> _Exercise goal_
Set every line of the data down again exactly, and keep the pictures out.

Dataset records

++++++++++++++++++++

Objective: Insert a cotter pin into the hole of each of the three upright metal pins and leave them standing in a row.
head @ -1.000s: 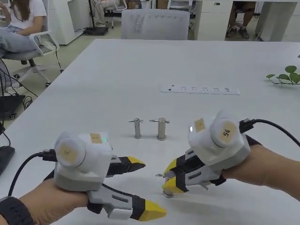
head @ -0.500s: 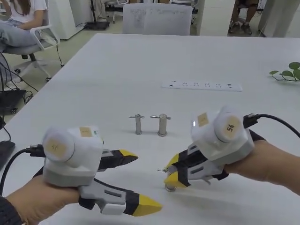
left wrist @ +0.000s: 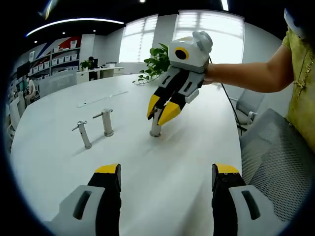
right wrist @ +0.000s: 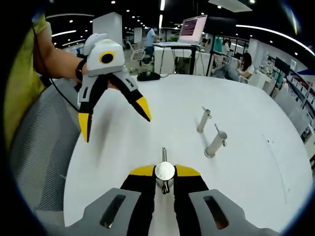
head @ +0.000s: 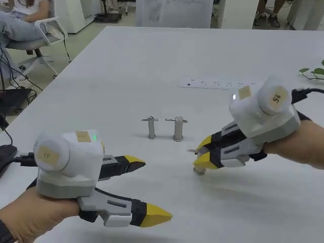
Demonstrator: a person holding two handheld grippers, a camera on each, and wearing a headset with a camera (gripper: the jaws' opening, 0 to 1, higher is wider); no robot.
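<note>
right tongs (right wrist: pixel 165 170) gripping metal pin (right wrist: pixel 164 173), two pins (right wrist: pixel 215 143) beyond

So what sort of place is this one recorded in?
Most likely an open-plan office or lab. There's a large white worktable carrying a long white power strip, a grey mesh office chair beside it, and a lit computer monitor on a desk further back.

White-and-grey left hand-held gripper (head: pixel 147 188) and right hand-held gripper (head: pixel 204 153), black jaws tipped yellow; plain white desk (head: pixel 126 76); silver upright metal pins (head: pixel 177 129).
</note>
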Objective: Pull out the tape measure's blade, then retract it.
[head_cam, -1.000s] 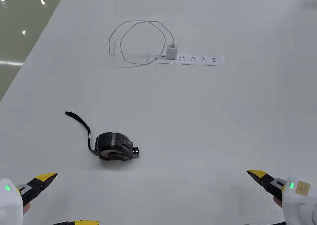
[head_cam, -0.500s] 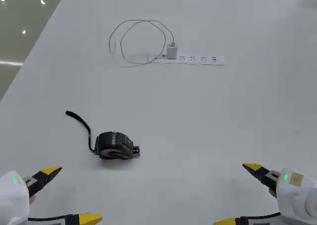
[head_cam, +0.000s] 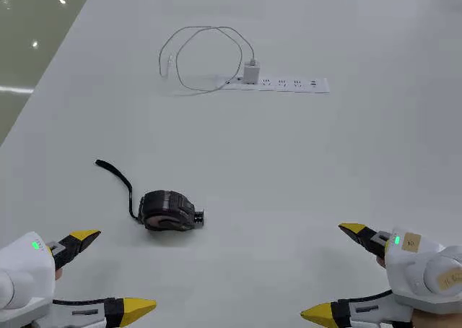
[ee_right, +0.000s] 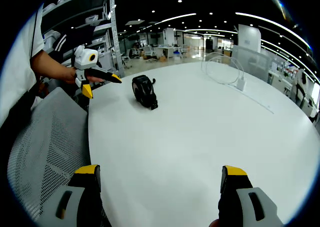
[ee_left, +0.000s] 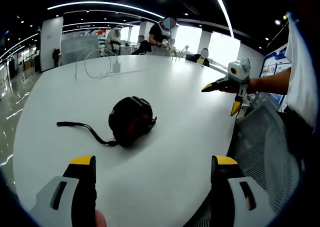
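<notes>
A black tape measure (head_cam: 168, 212) lies on the white table (head_cam: 289, 162), its blade tip facing right and its black strap (head_cam: 115, 176) trailing off to the left. My left gripper (head_cam: 115, 272) hovers open at the near left, just short of it, with nothing between its jaws. My right gripper (head_cam: 333, 272) stands open at the near right, well apart from it. In the left gripper view the tape measure (ee_left: 131, 120) sits ahead of the open left gripper (ee_left: 154, 162). The right gripper view has the tape measure (ee_right: 145, 91) far ahead of the open right gripper (ee_right: 160, 170).
A white power strip (head_cam: 281, 85) with a plugged charger (head_cam: 250, 74) and a looped white cable (head_cam: 202, 57) lies at the far middle of the table. The table's left edge drops to a shiny floor (head_cam: 29, 39). A grey mesh chair (ee_right: 45, 137) is under me.
Both grippers have come forward and inward over the near table edge. The tape measure has stayed where it was.
</notes>
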Available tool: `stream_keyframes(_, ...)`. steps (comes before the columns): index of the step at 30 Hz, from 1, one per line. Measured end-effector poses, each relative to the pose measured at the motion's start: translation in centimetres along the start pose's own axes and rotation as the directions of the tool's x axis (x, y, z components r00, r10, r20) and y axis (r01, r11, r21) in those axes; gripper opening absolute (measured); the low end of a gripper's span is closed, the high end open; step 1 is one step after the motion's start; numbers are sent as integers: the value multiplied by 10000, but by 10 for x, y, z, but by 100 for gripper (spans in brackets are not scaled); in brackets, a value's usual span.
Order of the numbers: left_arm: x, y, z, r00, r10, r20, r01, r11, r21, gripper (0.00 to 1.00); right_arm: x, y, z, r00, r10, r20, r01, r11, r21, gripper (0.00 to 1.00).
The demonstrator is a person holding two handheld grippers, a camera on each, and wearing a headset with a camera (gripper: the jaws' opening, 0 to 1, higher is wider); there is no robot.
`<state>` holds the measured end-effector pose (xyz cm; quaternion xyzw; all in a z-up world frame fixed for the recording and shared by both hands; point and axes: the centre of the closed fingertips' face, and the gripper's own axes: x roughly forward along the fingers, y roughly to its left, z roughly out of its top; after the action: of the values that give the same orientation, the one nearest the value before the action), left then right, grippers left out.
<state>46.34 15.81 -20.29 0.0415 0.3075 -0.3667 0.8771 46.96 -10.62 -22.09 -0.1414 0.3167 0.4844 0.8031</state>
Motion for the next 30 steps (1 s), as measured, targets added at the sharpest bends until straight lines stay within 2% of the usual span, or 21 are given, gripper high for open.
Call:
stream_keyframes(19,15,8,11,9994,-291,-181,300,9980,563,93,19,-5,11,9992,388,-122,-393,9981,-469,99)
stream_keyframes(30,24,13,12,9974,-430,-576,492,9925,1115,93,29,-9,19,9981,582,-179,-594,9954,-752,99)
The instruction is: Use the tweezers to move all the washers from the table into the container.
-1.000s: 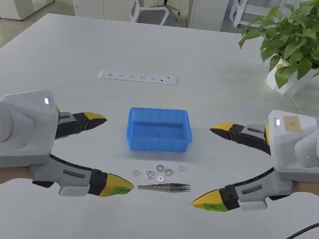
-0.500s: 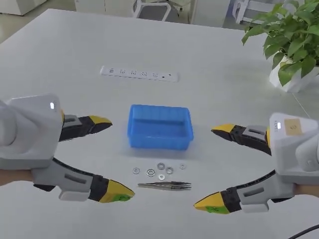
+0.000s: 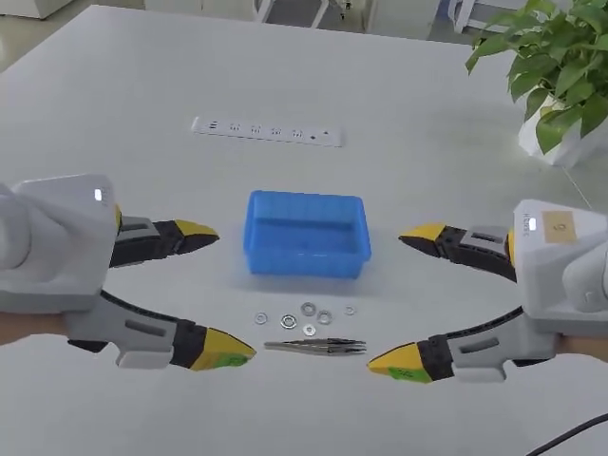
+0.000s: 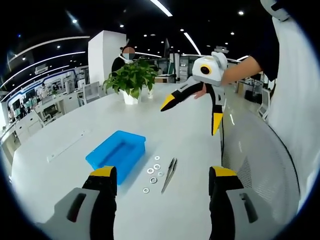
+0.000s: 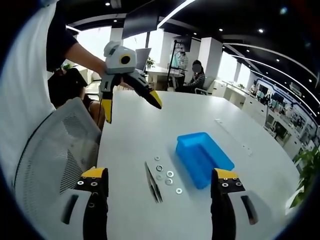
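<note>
Several small metal washers [image 3: 304,318] lie in a loose cluster on the white table, just in front of the blue container [image 3: 306,234]. Steel tweezers [image 3: 316,347] lie flat right below the washers. My left gripper [image 3: 217,296] hovers open to the left of them, nothing between its jaws. My right gripper [image 3: 407,297] hovers open on the right, also holding nothing. In the left gripper view the washers [image 4: 152,174], tweezers [image 4: 170,174] and container [image 4: 117,154] lie ahead of the jaws; the right gripper view shows washers [image 5: 168,178], tweezers [image 5: 152,181] and container [image 5: 202,157].
A white power strip [image 3: 266,131] lies beyond the container. A potted green plant [image 3: 560,71] stands at the table's far right. A mesh chair [image 5: 52,145] sits at the table's near edge. People sit in the background.
The head camera has tilted slightly, shifting the scene. Both grippers stay open and hover in about the same places beside the tweezers.
</note>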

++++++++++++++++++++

> _Result for this exercise_
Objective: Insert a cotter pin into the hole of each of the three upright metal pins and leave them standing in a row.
head @ -1.000s: 
head @ -0.500s: 
left wrist @ +0.000s: 
right wrist @ +0.000s: 
head @ +0.000s: 
Demonstrator: a person holding two handheld grippers, a camera on each, and wearing a headset with a camera (gripper: the jaws' opening, 0 to 1, higher is wider); no robot.
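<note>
right tongs (right wrist: pixel 165 170) gripping metal pin (right wrist: pixel 164 173), two pins (right wrist: pixel 215 143) beyond

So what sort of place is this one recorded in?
Most likely an open-plan office or lab. There's a large white worktable carrying a long white power strip, a grey mesh office chair beside it, and a lit computer monitor on a desk further back.

White-and-grey left hand-held gripper (head: pixel 147 188) and right hand-held gripper (head: pixel 204 153), black jaws tipped yellow; plain white desk (head: pixel 126 76); silver upright metal pins (head: pixel 177 129).
</note>
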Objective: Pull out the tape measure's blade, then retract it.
[head_cam, -1.000s] 
[head_cam, -0.500s] 
[head_cam, +0.000s] 
[ee_right, +0.000s] 
[ee_left, +0.000s] 
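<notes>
A black tape measure (head_cam: 168, 212) lies on the white table (head_cam: 289, 162), its blade tip facing right and its black strap (head_cam: 115, 176) trailing off to the left. My left gripper (head_cam: 115, 272) hovers open at the near left, just short of it, with nothing between its jaws. My right gripper (head_cam: 333, 272) stands open at the near right, well apart from it. In the left gripper view the tape measure (ee_left: 131, 120) sits ahead of the open left gripper (ee_left: 154, 162). The right gripper view has the tape measure (ee_right: 145, 91) far ahead of the open right gripper (ee_right: 160, 170).
A white power strip (head_cam: 281, 85) with a plugged charger (head_cam: 250, 74) and a looped white cable (head_cam: 202, 57) lies at the far middle of the table. The table's left edge drops to a shiny floor (head_cam: 29, 39). A grey mesh chair (ee_right: 45, 137) is under me.
Both grippers have come forward and inward over the near table edge. The tape measure has stayed where it was.
</notes>
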Available tool: `stream_keyframes(_, ...)`. steps (comes before the columns): index of the step at 30 Hz, from 1, one per line. Measured end-effector poses, each relative to the pose measured at the motion's start: translation in centimetres along the start pose's own axes and rotation as the directions of the tool's x axis (x, y, z components r00, r10, r20) and y axis (r01, r11, r21) in those axes; gripper opening absolute (measured); the low end of a gripper's span is closed, the high end open; step 1 is one step after the motion's start; numbers are sent as integers: the value multiplied by 10000, but by 10 for x, y, z, but by 100 for gripper (spans in brackets are not scaled); in brackets, a value's usual span.
Order of the numbers: left_arm: x, y, z, r00, r10, r20, r01, r11, r21, gripper (0.00 to 1.00); right_arm: x, y, z, r00, r10, r20, r01, r11, r21, gripper (0.00 to 1.00).
The demonstrator is a person holding two handheld grippers, a camera on each, and wearing a headset with a camera (gripper: the jaws' opening, 0 to 1, higher is wider); there is no robot.
`<state>` holds the measured end-effector pose (xyz cm; quaternion xyzw; all in a z-up world frame fixed for the recording and shared by both hands; point and axes: the centre of the closed fingertips' face, and the gripper's own axes: x roughly forward along the fingers, y roughly to its left, z roughly out of its top; after the action: of the values that give the same orientation, the one nearest the value before the action), left then right, grippers left out.
<state>46.34 15.81 -20.29 0.0415 0.3075 -0.3667 0.8771 46.96 -10.62 -22.09 -0.1414 0.3167 0.4844 0.8031</state>
Motion for the next 30 steps (1 s), as measured, targets added at the sharpest bends until straight lines stay within 2% of the usual span, or 21 are given, gripper high for open.
Call:
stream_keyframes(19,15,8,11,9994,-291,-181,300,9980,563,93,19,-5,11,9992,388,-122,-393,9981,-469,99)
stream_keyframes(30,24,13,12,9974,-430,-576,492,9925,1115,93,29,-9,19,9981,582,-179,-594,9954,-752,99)
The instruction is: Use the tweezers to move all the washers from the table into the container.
-1.000s: 
-0.500s: 
+0.000s: 
+0.000s: 
+0.000s: 
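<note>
Several small metal washers [image 3: 304,318] lie in a loose cluster on the white table, just in front of the blue container [image 3: 306,234]. Steel tweezers [image 3: 316,347] lie flat right below the washers. My left gripper [image 3: 217,296] hovers open to the left of them, nothing between its jaws. My right gripper [image 3: 407,297] hovers open on the right, also holding nothing. In the left gripper view the washers [image 4: 152,174], tweezers [image 4: 170,174] and container [image 4: 117,154] lie ahead of the jaws; the right gripper view shows washers [image 5: 168,178], tweezers [image 5: 152,181] and container [image 5: 202,157].
A white power strip [image 3: 266,131] lies beyond the container. A potted green plant [image 3: 560,71] stands at the table's far right. A mesh chair [image 5: 52,145] sits at the table's near edge. People sit in the background.
The head camera has tilted slightly, shifting the scene. Both grippers stay open and hover in about the same places beside the tweezers.
</note>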

This answer is complete as written.